- [PROBLEM STATEMENT]
From the first record below to the last, retype each one exactly.

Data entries

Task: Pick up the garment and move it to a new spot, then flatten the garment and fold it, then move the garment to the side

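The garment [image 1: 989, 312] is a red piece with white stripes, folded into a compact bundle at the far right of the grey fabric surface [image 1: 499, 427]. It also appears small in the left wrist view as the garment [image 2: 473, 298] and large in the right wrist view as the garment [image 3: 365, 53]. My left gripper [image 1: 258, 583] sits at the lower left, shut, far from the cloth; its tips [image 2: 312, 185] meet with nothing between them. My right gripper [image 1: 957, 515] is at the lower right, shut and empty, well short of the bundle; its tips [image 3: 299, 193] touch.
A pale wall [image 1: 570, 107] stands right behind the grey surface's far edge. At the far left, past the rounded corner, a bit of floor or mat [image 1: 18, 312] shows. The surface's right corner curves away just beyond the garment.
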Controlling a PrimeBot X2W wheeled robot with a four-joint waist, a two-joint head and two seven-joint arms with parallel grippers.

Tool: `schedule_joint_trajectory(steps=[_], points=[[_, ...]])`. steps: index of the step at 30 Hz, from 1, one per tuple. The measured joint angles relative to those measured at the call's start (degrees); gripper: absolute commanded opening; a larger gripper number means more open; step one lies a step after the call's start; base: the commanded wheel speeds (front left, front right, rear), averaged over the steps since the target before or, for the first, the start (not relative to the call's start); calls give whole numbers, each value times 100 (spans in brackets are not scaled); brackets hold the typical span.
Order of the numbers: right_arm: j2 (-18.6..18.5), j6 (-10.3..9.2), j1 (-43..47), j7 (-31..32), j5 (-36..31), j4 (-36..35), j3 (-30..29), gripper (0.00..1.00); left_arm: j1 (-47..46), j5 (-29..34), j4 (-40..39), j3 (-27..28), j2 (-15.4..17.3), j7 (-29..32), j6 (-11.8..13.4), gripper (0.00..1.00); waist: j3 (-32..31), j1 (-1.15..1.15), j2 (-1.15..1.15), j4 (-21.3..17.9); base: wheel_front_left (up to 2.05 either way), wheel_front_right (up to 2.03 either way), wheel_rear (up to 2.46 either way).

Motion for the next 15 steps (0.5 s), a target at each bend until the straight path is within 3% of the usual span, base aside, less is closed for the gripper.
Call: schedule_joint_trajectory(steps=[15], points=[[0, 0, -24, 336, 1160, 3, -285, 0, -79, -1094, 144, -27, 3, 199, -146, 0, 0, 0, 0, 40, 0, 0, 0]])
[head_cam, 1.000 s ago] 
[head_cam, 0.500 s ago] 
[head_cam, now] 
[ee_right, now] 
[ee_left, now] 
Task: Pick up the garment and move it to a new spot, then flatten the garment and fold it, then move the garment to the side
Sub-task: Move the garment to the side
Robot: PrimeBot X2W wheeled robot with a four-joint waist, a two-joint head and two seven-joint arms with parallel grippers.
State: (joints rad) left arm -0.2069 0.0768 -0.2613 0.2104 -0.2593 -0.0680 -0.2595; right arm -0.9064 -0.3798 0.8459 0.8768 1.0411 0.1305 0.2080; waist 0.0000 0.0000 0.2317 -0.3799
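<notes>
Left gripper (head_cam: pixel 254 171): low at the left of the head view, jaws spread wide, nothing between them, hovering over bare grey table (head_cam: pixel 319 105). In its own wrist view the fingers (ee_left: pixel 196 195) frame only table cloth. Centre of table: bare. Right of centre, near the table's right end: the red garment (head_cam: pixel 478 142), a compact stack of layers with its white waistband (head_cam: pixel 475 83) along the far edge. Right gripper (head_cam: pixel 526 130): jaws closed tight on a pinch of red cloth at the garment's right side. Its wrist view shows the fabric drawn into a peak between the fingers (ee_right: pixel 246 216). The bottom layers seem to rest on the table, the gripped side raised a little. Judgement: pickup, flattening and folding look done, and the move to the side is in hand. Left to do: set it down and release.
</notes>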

- [OUTPUT FOR THIS EXERCISE]
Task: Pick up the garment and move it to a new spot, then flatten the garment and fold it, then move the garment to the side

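The garment [image 1: 989, 312] is a red piece with white stripes, folded into a compact bundle at the far right of the grey fabric surface [image 1: 499, 427]. It also appears small in the left wrist view as the garment [image 2: 473, 298] and large in the right wrist view as the garment [image 3: 365, 53]. My left gripper [image 1: 258, 583] sits at the lower left, shut, far from the cloth; its tips [image 2: 312, 185] meet with nothing between them. My right gripper [image 1: 957, 515] is at the lower right, shut and empty, well short of the bundle; its tips [image 3: 299, 193] touch.
A pale wall [image 1: 570, 107] stands right behind the grey surface's far edge. At the far left, past the rounded corner, a bit of floor or mat [image 1: 18, 312] shows. The surface's right corner curves away just beyond the garment.
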Controlling a PrimeBot X2W wheeled robot with a four-joint waist, a two-joint head and two seven-joint arms with parallel grippers.

Tool: `schedule_joint_trajectory(steps=[_], points=[[_, ...]])`. steps: index of the step at 30 Hz, from 1, one per tuple. The measured joint angles relative to those measured at the call's start (degrees); gripper: absolute commanded opening; a larger gripper number means more open; step one lies a step after the call's start; base: the commanded wheel speeds (front left, front right, rear), averaged over the steps since the target before or, for the first, the start (not relative to the call's start); calls give whole numbers, each value times 100 (spans in brackets are not scaled); brackets hold the typical span.
Order of the numbers: right_arm: j2 (-18.6..18.5), j6 (-10.3..9.2), j1 (-43..47), j7 (-31..32), j5 (-36..31), j4 (-36..35), j3 (-30..29), gripper (0.00..1.00); left_arm: j1 (-47..46), j5 (-29..34), j4 (-40..39), j3 (-27..28), j2 (-15.4..17.3), j7 (-29..32), j6 (-11.8..13.4), gripper (0.00..1.00); waist: j3 (-32..31), j1 (-1.15..1.15), j2 (-1.15..1.15), j4 (-21.3..17.9); base: wheel_front_left (up to 2.05 either way), wheel_front_right (up to 2.03 either way), wheel_rear (up to 2.46 either way).

Motion for the next 15 steps (0.5 s), a target at each bend until the straight path is within 3% of the usual span, base aside, less is closed for the gripper.
Call: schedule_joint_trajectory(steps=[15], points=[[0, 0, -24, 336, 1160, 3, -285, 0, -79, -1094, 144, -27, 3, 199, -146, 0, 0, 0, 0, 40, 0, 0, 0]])
[head_cam, 1.000 s ago] 
[head_cam, 0.500 s ago] 
[head_cam, now] 
[ee_right, now] 
[ee_left, now] 
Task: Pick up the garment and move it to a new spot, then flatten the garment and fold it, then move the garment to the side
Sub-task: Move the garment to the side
Robot: PrimeBot X2W wheeled robot with a four-joint waist, a two-joint head and two seven-joint arms with parallel grippers.
State: (joints rad) left arm -0.2069 0.0768 -0.2613 0.2104 -0.2593 -0.0680 -0.2595; right arm -0.9064 -0.3798 0.8459 0.8768 1.0411 0.1305 0.2080; waist 0.0000 0.0000 0.2317 -0.3799
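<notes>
Left gripper (head_cam: pixel 254 171): low at the left of the head view, jaws spread wide, nothing between them, hovering over bare grey table (head_cam: pixel 319 105). In its own wrist view the fingers (ee_left: pixel 196 195) frame only table cloth. Centre of table: bare. Right of centre, near the table's right end: the red garment (head_cam: pixel 478 142), a compact stack of layers with its white waistband (head_cam: pixel 475 83) along the far edge. Right gripper (head_cam: pixel 526 130): jaws closed tight on a pinch of red cloth at the garment's right side. Its wrist view shows the fabric drawn into a peak between the fingers (ee_right: pixel 246 216). The bottom layers seem to rest on the table, the gripped side raised a little. Judgement: pickup, flattening and folding look done, and the move to the side is in hand. Left to do: set it down and release.
</notes>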

The answer is complete.